Exactly the lines from the beginning of the material to the line with "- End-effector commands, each" are to be repeated, both ends included.

▼

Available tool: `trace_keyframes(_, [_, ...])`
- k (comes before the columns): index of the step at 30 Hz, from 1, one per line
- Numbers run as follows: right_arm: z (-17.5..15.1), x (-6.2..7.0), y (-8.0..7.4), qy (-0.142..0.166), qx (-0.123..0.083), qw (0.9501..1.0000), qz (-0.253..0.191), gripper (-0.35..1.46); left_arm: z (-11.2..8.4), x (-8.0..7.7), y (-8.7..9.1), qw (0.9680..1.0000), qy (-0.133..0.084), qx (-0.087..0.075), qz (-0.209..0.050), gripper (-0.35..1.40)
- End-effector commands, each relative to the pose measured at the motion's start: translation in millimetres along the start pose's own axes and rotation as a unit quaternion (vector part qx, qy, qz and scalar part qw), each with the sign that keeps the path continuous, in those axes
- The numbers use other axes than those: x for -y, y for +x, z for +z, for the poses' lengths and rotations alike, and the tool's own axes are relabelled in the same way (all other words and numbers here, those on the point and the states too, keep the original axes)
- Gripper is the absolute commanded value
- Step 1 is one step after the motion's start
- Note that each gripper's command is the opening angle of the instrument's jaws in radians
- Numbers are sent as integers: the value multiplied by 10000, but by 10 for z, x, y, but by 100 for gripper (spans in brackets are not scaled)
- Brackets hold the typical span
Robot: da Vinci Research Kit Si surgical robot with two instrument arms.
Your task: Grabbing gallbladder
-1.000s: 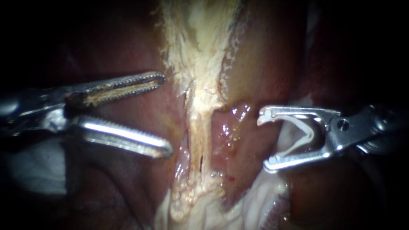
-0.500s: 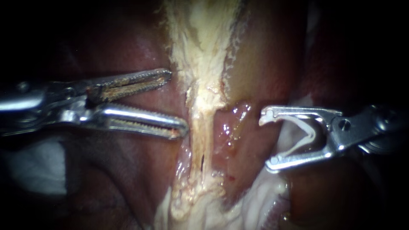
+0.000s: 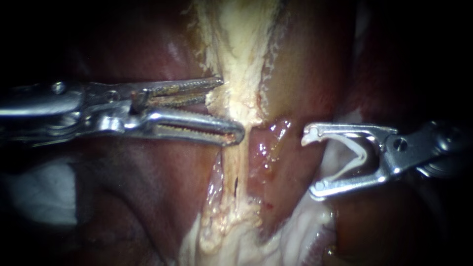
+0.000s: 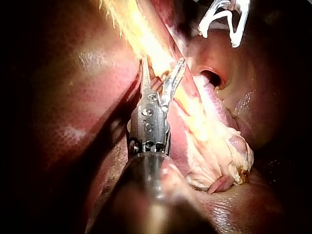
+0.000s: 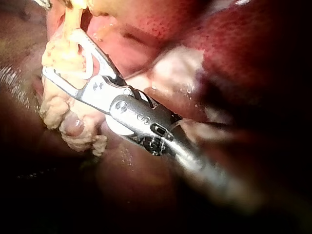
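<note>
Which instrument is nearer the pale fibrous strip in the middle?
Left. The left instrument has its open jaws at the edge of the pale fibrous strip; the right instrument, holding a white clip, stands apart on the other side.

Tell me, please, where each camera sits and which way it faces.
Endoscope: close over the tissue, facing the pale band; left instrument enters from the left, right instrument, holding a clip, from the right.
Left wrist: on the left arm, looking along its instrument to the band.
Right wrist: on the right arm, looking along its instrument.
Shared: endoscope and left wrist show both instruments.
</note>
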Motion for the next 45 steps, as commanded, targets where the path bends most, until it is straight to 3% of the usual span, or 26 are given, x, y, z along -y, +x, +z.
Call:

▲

Solution to this task:
Available tool: `trace_keyframes(_, [_, ...])`
- k (comes before the columns): index of the step at 30 Hz, from 1, one per line
- Numbers run as follows: right_arm: z (-17.5..15.1), x (-6.2..7.0), y (-8.0..7.4), qy (-0.142..0.166), qx (-0.123..0.083), qw (0.9501..1.0000), qz (-0.253..0.191), gripper (-0.35..1.46); left_arm: z (-11.2..8.4), x (-8.0..7.7), y (-8.7..9.1), qw (0.9680..1.0000), qy (-0.133..0.084), qx (-0.087..0.075), qz (-0.209..0.050), gripper (-0.35..1.40)
- End-effector commands, each relative to the pose measured at the motion's start: translation in millimetres along the start pose's own axes and rotation as a unit quaternion (vector part qx, qy, qz and scalar part qw), each with the sign that keeps the path continuous, in those axes

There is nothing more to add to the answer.